> _What is required_:
Begin at the top of the following data. Copy each line exactly until you have copied the line containing "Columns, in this".

=== Available data ===

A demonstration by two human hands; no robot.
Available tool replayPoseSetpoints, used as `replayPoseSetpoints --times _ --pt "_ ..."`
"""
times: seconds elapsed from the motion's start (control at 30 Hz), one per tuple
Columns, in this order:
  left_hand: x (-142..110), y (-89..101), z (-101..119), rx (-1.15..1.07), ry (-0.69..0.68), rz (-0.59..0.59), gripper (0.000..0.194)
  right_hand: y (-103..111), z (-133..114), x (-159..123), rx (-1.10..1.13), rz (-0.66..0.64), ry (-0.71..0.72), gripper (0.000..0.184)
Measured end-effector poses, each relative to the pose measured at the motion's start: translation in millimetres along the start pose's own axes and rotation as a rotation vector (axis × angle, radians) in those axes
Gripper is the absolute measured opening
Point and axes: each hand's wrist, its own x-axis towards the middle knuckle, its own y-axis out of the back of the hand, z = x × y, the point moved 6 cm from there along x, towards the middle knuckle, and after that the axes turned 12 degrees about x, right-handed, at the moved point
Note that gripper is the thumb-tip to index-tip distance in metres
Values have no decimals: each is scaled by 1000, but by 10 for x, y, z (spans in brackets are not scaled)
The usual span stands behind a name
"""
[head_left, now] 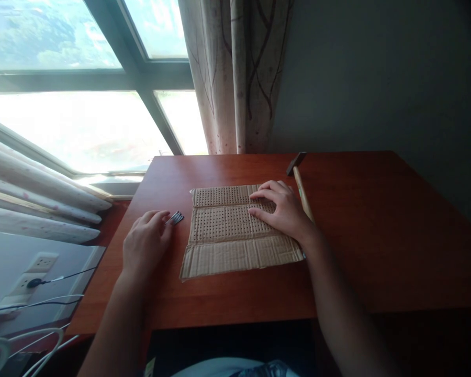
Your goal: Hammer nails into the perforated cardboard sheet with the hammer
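My left hand (146, 242) is over the left side of the table, its fingertips pinched at a small bunch of thin metal nails (176, 218). To the right of the nails lies a flat piece of corrugated cardboard (227, 255), creased into bands; the upper two bands are dotted with rows of small holes, while the nearest is plain. My right hand (281, 208) rests on the cardboard's right part, thumb and fingers apart, with nothing visible between them. Just beyond that hand lies a hammer (303, 192) with a wooden handle; my hand and forearm hide the handle's near end.
The reddish-brown wooden table (377, 230) runs far to the right, its back edge by a grey wall (369, 78). A bright window (63, 125) and patterned curtains (220, 78) stand behind and left. Beside the table's left edge are a wall socket (31, 283) and cables (43, 335).
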Motion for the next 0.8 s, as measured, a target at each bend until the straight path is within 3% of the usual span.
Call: replayPoseSetpoints --times 0.27,0.8 --pt "-68 -53 166 126 -82 64 44 1 -7 -4 1 8 7 23" --pt "-80 -74 207 146 -84 7 45 6 -37 3 -6 11 8 23"
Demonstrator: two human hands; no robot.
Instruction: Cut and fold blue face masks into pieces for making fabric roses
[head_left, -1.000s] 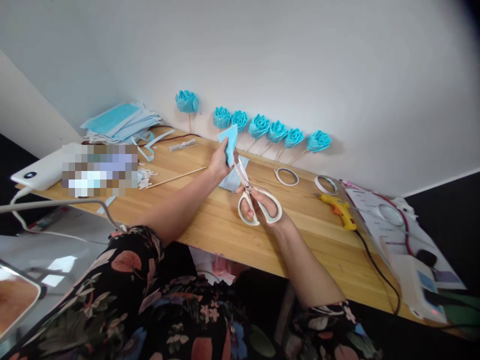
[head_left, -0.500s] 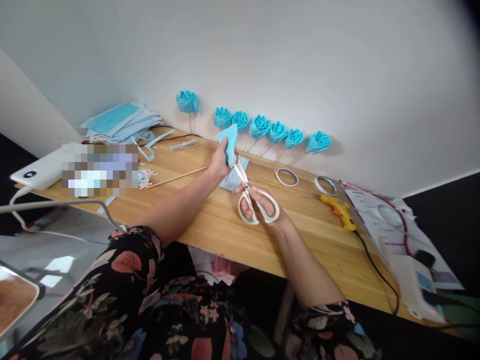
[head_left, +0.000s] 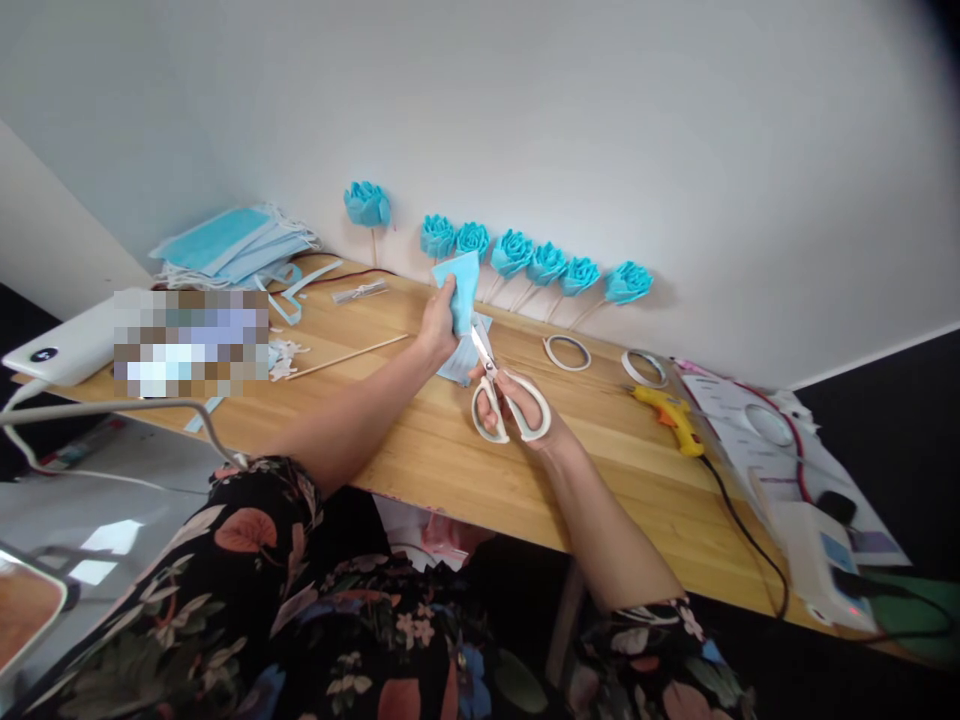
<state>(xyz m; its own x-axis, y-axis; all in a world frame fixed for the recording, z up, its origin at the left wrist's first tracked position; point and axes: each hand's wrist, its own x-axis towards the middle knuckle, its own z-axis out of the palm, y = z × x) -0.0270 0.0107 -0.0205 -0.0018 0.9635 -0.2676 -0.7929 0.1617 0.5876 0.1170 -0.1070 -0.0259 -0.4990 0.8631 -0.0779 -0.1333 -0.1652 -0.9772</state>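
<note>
My left hand (head_left: 439, 325) pinches a folded piece of blue mask fabric (head_left: 463, 285) upright above the table, thumb across its front. My right hand (head_left: 521, 400) has its fingers through the white handles of the scissors (head_left: 489, 374). The blades point up and left, their tips at the lower edge of the fabric; whether they are biting into it I cannot tell. Beneath the hands a paler blue mask piece (head_left: 457, 366) lies flat on the table (head_left: 420, 440), partly covered. Just behind stand several blue fabric flowers (head_left: 513, 253) on thin sticks, leaning against the wall.
A stack of masks (head_left: 225, 245) and cut strips lie at the left, near a white power bank (head_left: 75, 338) and a blurred-out patch. A thin wooden stick (head_left: 349, 357) lies left of centre. Tape rolls (head_left: 568, 353) and a yellow glue gun (head_left: 673, 418) with its cord lie right.
The blue fabric in my left hand has turned so that more of its flat face shows. My right hand still holds the scissors close beneath it. The whole view has shifted slightly.
</note>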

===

> _Exercise output_:
A demonstration by two human hands; no robot.
Available tool replayPoseSetpoints, used as `replayPoseSetpoints --times _ --pt "_ ..."`
"""
times: seconds elapsed from the motion's start (control at 30 Hz), one per tuple
Columns, in this order:

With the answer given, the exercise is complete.